Die Auflösung der LSD ist nicht nur ein Verlust für die politische Landschaft Hongkongs, sondern auch ein alarmierendes Zeichen für die Zukunft der Demokratie in der Region. Die anhaltende Verhaftungswelle und die Straffung der politischen Kontrolle durch die Regierung haben viele Bürger in Angst und Schrecken versetzt, was zu einer stark eingeschränkten öffentlichen Debatte führt.
Zukünftige Entwicklungen
Die politischen Entwicklungen in Hongkong bleiben ungewiss. Chan Po-ying äußerte sich pessimistisch über die Aussichten auf einen demokratischen Wandel in naher Zukunft. „Ich habe keine falschen Hoffnungen auf eine Liberalisierung. Ich glaube nicht, dass Hongkong in naher Zukunft zu einem demokratischen System zurückkehrt,“ sagte sie und deutete auf die wachsende Frustration innerhalb der Bevölkerung hin.

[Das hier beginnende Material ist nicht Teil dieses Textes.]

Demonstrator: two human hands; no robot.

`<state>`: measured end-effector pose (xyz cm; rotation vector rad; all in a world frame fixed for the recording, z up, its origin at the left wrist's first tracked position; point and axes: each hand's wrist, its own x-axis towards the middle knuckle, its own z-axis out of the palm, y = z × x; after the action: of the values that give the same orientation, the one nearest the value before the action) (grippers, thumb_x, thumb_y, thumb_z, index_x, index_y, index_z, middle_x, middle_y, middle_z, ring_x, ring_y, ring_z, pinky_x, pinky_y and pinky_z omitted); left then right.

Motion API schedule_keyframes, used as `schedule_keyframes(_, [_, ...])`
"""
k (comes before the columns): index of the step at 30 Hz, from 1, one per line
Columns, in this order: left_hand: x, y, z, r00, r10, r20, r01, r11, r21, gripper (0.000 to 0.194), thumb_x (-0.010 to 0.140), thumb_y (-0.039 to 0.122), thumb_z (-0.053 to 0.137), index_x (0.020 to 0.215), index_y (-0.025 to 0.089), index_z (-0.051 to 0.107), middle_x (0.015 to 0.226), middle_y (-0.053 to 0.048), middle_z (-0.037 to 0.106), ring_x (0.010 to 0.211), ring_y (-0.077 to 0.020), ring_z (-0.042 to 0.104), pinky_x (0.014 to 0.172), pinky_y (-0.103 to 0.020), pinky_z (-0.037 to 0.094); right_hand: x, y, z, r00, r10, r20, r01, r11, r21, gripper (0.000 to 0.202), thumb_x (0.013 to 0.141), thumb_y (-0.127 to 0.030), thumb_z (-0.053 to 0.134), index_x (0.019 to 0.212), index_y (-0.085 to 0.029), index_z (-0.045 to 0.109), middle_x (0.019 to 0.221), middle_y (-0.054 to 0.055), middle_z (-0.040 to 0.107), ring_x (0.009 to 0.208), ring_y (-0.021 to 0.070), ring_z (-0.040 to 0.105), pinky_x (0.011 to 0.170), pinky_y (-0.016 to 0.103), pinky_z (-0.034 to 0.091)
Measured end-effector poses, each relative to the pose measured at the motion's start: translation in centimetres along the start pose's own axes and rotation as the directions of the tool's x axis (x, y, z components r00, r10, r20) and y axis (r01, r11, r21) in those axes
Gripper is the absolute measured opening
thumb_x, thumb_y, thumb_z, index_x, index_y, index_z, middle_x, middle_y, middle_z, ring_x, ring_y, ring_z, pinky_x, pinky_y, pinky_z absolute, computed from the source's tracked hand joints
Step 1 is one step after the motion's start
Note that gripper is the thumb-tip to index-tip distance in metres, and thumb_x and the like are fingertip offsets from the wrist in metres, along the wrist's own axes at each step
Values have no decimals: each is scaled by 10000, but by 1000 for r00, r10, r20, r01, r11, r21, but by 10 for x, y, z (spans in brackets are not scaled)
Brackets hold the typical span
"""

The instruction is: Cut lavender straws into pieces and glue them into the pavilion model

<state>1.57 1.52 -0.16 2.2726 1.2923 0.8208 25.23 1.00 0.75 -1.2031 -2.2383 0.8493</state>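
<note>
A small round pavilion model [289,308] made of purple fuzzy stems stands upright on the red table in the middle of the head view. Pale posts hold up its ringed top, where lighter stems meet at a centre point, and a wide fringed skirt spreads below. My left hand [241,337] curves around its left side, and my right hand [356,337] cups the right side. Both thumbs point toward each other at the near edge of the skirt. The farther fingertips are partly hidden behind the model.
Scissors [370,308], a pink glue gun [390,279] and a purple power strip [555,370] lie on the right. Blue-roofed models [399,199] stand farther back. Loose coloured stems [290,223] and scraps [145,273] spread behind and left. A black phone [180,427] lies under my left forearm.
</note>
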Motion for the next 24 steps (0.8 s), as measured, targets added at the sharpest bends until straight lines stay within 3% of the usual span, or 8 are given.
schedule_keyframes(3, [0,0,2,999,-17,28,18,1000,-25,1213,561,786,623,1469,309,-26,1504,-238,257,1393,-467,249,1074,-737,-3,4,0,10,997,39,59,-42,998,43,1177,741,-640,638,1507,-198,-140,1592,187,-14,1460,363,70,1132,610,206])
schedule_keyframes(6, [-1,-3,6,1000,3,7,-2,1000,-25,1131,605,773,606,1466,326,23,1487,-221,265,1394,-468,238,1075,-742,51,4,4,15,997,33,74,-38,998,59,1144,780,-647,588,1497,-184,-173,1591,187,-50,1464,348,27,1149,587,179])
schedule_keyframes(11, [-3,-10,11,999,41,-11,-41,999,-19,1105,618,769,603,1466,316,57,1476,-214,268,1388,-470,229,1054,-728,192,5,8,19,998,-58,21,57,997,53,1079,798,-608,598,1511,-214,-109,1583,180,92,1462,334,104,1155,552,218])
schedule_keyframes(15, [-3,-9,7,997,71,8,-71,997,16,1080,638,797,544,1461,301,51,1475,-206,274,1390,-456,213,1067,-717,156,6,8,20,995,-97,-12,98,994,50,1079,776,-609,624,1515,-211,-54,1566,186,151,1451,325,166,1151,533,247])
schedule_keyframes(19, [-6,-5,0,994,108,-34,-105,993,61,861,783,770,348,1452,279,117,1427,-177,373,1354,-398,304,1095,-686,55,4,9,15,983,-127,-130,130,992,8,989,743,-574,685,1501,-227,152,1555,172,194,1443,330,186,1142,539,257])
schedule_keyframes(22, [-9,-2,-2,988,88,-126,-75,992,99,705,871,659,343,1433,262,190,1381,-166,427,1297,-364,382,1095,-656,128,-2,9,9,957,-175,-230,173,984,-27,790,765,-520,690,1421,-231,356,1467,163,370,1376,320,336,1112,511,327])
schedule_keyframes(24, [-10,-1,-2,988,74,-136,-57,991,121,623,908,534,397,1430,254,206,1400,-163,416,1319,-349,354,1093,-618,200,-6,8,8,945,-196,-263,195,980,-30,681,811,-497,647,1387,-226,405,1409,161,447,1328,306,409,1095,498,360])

Die internationale Gemeinschaft beobachtet die Entwicklungen in Hongkong mit wachsender Besorgnis. Immer wieder werden Stimmen laut, die die chinesische Regierung für ihre repressiven Maßnahmen kritisieren. Menschenrechtsorganisationen fordern die Rückkehr zu einem System, das die Rechte und Freiheiten der Bürger respektiert. Doch die Realität sieht anders aus: Die Regierung hat ihre Kontrolle über die Medien gefestigt und die Öffentlichkeit von kritischen Informationen abgeschottet.
Die LSD ist nicht nur eine politische Entität, sondern ein Symbol für den Kampf um Freiheit und Gerechtigkeit. Ihre Auflösung ist ein schwerer Schlag für die Demokratiebewegung in Hongkong und lässt die Frage offen, welche Stimme die Bürger in der Zukunft noch haben werden.